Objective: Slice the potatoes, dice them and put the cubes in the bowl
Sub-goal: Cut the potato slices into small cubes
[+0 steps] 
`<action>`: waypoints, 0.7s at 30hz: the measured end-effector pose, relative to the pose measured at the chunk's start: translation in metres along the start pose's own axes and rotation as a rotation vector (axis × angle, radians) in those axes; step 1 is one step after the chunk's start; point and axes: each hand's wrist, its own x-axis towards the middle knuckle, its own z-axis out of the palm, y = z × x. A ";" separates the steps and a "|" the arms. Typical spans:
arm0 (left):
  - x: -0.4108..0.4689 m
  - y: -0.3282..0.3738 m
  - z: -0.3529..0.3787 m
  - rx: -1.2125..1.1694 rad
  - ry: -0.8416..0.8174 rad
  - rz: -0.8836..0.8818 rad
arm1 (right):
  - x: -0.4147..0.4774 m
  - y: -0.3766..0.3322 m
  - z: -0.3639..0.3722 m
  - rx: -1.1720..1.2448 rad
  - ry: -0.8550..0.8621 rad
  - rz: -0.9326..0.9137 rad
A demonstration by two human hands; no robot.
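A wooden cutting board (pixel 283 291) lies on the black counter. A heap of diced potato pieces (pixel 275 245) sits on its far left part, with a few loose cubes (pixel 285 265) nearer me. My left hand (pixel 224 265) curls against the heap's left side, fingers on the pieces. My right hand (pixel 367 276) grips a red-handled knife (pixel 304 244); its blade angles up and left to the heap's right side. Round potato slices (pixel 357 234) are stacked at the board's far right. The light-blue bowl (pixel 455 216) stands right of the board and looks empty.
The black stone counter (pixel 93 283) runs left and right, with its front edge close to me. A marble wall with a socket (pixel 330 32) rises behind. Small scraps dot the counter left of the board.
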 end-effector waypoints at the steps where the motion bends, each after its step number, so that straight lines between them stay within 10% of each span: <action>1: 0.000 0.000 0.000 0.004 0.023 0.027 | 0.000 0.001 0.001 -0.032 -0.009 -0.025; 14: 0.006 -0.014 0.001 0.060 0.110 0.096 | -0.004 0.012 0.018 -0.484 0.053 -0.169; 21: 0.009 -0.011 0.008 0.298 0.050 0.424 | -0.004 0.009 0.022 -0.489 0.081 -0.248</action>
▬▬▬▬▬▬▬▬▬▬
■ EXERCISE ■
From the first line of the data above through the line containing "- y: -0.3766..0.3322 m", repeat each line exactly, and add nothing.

■ EXERCISE RESPONSE ■
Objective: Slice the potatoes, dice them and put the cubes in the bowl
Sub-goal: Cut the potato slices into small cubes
[+0 steps] 
`<action>`: waypoints, 0.7s at 30hz: the measured end-effector pose, relative to the pose measured at the chunk's start: translation in metres along the start pose's own axes and rotation as a rotation vector (axis × angle, radians) in those axes; step 1 is one step after the chunk's start; point and axes: each hand's wrist, its own x-axis towards the middle knuckle, its own z-axis out of the palm, y = z × x. A ";" separates the steps and a "|" the arms. Typical spans:
arm0 (left):
  - x: -0.4108..0.4689 m
  - y: -0.3282..0.3738 m
  - z: -0.3529..0.3787 m
  - rx: -1.2125..1.1694 rad
  - ry: -0.8416..0.8174 rad
  - rz: -0.8836..0.8818 rad
arm1 (right):
  - x: -0.4147..0.4774 m
  - y: -0.3766..0.3322 m

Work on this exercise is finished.